▶ WHAT IS REQUIRED:
Somewhere below are a line with "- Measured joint" and a later line with "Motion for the". Output exactly those lines and all lines between them.

▶ DATA SEGMENT:
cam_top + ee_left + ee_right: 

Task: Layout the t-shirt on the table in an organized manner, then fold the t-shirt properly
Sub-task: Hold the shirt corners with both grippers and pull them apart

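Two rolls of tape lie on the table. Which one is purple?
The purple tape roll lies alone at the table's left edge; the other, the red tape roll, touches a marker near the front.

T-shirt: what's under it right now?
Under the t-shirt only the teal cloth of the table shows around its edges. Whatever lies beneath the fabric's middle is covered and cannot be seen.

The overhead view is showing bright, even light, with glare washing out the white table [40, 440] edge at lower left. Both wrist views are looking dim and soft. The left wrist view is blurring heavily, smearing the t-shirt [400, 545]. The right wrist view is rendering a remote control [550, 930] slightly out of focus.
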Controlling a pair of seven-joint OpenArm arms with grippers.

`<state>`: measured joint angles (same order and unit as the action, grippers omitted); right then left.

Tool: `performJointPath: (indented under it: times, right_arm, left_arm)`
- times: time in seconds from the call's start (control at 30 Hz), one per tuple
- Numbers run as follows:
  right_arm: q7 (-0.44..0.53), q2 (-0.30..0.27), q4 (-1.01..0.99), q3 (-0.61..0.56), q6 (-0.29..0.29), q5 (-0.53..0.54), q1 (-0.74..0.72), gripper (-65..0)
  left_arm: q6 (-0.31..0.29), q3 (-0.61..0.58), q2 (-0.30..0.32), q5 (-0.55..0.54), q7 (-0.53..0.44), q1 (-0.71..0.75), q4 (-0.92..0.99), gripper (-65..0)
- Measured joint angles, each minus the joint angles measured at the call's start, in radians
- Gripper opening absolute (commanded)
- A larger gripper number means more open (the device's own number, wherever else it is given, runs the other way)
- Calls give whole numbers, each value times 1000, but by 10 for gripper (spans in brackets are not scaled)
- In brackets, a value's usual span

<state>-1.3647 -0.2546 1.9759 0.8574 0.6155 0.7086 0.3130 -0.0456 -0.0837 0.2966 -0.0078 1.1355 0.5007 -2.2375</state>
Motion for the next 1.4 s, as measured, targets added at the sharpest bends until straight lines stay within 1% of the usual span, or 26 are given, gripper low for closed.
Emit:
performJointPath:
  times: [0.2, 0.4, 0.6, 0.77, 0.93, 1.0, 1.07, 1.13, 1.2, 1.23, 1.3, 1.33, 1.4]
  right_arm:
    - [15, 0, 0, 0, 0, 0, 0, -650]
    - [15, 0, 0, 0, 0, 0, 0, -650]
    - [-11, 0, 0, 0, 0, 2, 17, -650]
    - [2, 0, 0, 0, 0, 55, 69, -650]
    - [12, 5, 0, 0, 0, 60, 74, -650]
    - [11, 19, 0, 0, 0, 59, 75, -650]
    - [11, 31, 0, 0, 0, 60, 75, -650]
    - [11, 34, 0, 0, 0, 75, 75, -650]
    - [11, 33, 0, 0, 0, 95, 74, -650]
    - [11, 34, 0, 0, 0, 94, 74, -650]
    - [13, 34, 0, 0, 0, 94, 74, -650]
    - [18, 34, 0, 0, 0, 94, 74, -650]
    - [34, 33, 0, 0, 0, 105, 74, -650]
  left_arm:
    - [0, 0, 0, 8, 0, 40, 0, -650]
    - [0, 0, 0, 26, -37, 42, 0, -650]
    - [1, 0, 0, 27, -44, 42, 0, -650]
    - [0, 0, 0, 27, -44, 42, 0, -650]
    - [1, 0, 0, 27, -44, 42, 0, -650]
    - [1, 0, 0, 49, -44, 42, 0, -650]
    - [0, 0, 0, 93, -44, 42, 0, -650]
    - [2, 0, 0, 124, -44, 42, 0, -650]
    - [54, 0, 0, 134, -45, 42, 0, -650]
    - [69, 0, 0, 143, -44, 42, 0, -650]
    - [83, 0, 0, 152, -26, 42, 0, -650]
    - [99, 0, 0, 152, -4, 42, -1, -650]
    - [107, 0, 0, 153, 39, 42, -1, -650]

▶ EXERCISE OUTPUT:
- Measured joint angles, each minus the joint angles measured at the call's start, in radians
- Gripper opening absolute (commanded)
- A larger gripper number means more open (the device's own number, wherever else it is given, runs the other way)
- Calls give whole numbers, each value times 1000, but by 10 for gripper (spans in brackets are not scaled)
- In brackets, a value's usual span

<state>-1.3647 -0.2546 1.9759 0.8574 0.6155 0.7086 0.3130 -0.0456 -0.0837 0.2966 -0.0078 1.1355 0.5007 -2.2375</state>
Motion for the next 1.4 s, as measured, targets added at the sharpest bends until straight lines stay within 1% of the usual span, or 26 are given, gripper low for closed.

No further output is needed for the exercise.